I dati analizzati da Lifeed rivelano che, a causa di questi stereotipi legati all’età, le imprese “lasciano a casa” il 70% di competenze che le persone allenano ed esprimono nella vita privata e rimane nascosto sul luogo di lavoro. Secondo i dati, ad esempio, i lavoratori over 50 sviluppano le proprie competenze di innovazione nell’esperienza genitoriale e nella gestione del percorso scolastico dei propri figli (7 partecipanti su 10). Anche il caregiving e l’essere figlio prendendosi cura di un genitore durante una malattia, rappresenta per il 56% dei più anziani una vera e propria palestra di competenze di innovazione, come la flessibilità e la gestione del rischio.
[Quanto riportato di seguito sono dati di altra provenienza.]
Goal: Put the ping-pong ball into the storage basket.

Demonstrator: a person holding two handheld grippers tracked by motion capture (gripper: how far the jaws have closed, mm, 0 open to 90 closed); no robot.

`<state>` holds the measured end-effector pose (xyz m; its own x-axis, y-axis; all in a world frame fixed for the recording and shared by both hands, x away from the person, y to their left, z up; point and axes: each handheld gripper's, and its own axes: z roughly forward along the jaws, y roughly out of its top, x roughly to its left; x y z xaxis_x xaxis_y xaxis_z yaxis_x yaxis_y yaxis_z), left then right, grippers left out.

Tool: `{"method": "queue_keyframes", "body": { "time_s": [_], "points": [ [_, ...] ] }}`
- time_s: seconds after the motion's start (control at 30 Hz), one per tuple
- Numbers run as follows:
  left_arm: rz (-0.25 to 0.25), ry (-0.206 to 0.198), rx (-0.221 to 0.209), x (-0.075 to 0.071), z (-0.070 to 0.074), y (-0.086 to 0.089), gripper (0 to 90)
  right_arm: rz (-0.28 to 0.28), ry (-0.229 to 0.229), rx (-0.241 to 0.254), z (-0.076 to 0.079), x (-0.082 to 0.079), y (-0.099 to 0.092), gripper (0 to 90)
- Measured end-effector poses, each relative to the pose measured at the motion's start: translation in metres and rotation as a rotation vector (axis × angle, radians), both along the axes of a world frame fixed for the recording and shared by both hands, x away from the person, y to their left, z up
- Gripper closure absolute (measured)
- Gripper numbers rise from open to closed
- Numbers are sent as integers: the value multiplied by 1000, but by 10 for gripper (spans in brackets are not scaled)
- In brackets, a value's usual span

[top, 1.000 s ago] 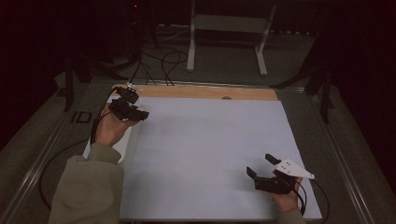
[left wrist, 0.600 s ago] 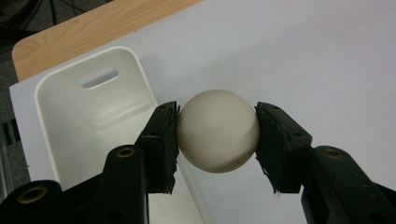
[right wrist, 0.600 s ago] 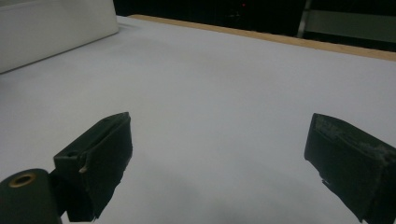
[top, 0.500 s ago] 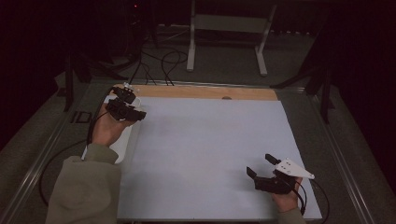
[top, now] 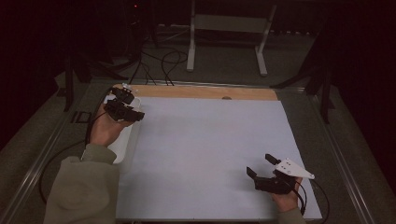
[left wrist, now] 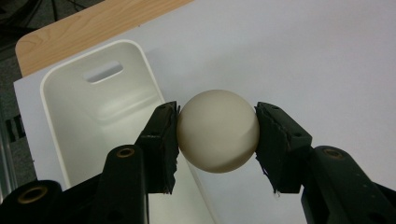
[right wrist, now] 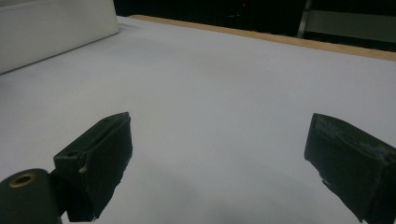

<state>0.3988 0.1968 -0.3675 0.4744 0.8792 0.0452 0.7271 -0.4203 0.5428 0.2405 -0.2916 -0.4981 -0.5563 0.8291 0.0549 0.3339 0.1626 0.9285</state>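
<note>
A cream ball [left wrist: 217, 130] sits pinched between the two black pads of my left gripper [left wrist: 217, 136], which is shut on it. The ball hangs over the right rim of a white open bin [left wrist: 51, 88] with a slot handle; the bin's inside looks bare. From above, the left gripper [top: 127, 106] is held in a hand over the bin [top: 126, 142] at the table's far left. My right gripper [top: 259, 164] rests near the front right corner, jaws wide apart. In its own view the right gripper [right wrist: 219, 158] is open over bare white sheet.
A white sheet [top: 210, 140] covers the table, with a wooden strip [top: 196, 92] along its far edge. The bin's side [right wrist: 51, 28] shows at the upper left of the right gripper view. Cables and a metal stand [top: 224, 42] lie on the dark floor beyond.
</note>
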Motion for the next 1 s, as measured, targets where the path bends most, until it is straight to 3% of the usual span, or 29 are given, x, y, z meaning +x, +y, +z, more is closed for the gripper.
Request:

I giovani, d’altra parte, hanno sviluppato competenze di leadership durante diverse transizioni di vita, tra cui la nascita di un figlio (vissuta da circa 6 partecipanti alla ricerca su 10) e la malattia o la perdita di un genitore (vissuta da 1 partecipante su 4). Ma tutto ciò resta fuori da quelle aziende che si limitano a vedere il ruolo professionale e non quelli privati delle loro risorse. «Questi preconcetti tengono bloccate le competenze soft che le persone allenano nella vita privata: competenze di leadership come il problem solving, il lavoro di squadra e l’attitudine a motivare, si allenano anche su un campo di calcetto o nell’organizzare le vacanze con gli amici o un trasloco.
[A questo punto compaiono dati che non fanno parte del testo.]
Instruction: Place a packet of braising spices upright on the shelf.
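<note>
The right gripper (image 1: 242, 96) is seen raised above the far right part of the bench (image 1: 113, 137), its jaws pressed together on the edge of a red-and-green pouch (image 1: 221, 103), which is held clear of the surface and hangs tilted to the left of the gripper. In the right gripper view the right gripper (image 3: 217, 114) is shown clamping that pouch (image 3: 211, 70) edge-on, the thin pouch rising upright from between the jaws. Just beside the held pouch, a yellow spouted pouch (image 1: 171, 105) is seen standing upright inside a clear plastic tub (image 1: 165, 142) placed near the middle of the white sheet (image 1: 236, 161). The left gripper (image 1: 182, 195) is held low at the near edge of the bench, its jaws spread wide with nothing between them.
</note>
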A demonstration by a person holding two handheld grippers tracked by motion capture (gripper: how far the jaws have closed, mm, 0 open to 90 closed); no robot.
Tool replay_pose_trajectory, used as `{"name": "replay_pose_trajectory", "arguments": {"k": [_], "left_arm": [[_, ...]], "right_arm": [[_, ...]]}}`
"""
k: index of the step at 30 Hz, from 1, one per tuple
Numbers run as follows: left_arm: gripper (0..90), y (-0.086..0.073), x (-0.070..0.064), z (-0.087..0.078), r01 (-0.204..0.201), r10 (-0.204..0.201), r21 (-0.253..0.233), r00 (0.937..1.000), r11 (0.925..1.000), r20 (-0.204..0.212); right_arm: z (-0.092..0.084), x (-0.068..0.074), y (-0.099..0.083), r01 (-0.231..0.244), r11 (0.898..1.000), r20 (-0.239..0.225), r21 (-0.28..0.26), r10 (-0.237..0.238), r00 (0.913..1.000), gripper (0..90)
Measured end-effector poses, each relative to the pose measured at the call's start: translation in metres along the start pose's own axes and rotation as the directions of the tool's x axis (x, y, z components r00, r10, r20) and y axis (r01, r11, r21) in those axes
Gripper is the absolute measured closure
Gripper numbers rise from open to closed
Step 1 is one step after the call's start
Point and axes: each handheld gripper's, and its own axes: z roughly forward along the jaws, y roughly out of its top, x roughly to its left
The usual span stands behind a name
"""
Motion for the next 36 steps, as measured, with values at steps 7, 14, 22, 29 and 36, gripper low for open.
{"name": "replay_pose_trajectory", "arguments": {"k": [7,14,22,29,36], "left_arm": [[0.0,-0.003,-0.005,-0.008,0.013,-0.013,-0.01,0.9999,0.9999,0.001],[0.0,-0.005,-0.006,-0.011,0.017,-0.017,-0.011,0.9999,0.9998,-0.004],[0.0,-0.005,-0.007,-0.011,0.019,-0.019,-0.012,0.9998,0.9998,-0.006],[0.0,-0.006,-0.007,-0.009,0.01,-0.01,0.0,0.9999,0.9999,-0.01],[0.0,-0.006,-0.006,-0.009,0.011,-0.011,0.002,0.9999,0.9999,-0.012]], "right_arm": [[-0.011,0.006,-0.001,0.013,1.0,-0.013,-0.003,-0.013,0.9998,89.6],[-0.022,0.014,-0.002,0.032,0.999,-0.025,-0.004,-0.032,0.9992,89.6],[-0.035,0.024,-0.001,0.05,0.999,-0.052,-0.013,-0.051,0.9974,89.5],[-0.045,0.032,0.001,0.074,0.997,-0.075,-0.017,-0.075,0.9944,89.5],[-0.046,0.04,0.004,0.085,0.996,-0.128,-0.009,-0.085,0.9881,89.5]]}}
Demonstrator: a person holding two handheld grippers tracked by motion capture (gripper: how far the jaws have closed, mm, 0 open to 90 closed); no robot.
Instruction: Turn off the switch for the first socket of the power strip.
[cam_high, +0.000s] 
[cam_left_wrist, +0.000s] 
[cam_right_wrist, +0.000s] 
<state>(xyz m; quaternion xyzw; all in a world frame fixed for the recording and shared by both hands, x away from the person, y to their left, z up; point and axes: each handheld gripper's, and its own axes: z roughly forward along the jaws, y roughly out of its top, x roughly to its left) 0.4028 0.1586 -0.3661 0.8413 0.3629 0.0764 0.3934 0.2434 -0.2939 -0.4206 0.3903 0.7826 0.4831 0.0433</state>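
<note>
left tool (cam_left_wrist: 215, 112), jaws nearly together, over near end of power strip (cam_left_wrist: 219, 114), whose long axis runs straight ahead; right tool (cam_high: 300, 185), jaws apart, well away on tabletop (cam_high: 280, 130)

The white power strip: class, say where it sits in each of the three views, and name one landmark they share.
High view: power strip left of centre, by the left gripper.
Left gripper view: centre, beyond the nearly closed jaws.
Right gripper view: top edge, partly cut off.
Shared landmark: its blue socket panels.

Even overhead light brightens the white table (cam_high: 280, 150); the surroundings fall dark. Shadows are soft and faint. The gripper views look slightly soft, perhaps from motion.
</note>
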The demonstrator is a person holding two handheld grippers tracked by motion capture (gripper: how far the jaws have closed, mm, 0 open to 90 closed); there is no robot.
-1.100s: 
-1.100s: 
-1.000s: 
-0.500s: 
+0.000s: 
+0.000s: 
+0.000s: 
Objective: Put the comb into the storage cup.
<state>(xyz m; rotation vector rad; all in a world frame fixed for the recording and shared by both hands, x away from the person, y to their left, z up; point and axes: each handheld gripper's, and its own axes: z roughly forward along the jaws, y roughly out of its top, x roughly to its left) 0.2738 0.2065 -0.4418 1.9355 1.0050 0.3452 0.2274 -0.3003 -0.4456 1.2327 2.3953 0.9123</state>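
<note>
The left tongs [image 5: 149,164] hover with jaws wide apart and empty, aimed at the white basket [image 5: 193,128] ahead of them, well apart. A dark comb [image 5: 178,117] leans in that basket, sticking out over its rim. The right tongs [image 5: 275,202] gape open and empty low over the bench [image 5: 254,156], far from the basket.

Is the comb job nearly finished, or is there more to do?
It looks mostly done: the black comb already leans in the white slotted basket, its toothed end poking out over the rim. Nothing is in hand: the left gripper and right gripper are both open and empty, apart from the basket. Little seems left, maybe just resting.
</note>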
Tutte cose che i giovani fanno quotidianamente, semplicemente vivendo. Allo stesso modo, occuparsi dei pomeriggi dei figli e avere un hobby per i lavoratori più anziani rappresentano palestre di creatività enormi. Dai dati emerge un potenziale di competenze complementari tra le generazioni» commentato Martina Borsato, responsabile Osservatorio Vita-Lavoro di Lifeed. «In un mondo del lavoro sempre più dinamico, la diversità generazionale diventa un motore di innovazione fondamentale per la crescita delle imprese», aggiunge Chiara Bacilieri, responsabile Innovazione di Lifeed.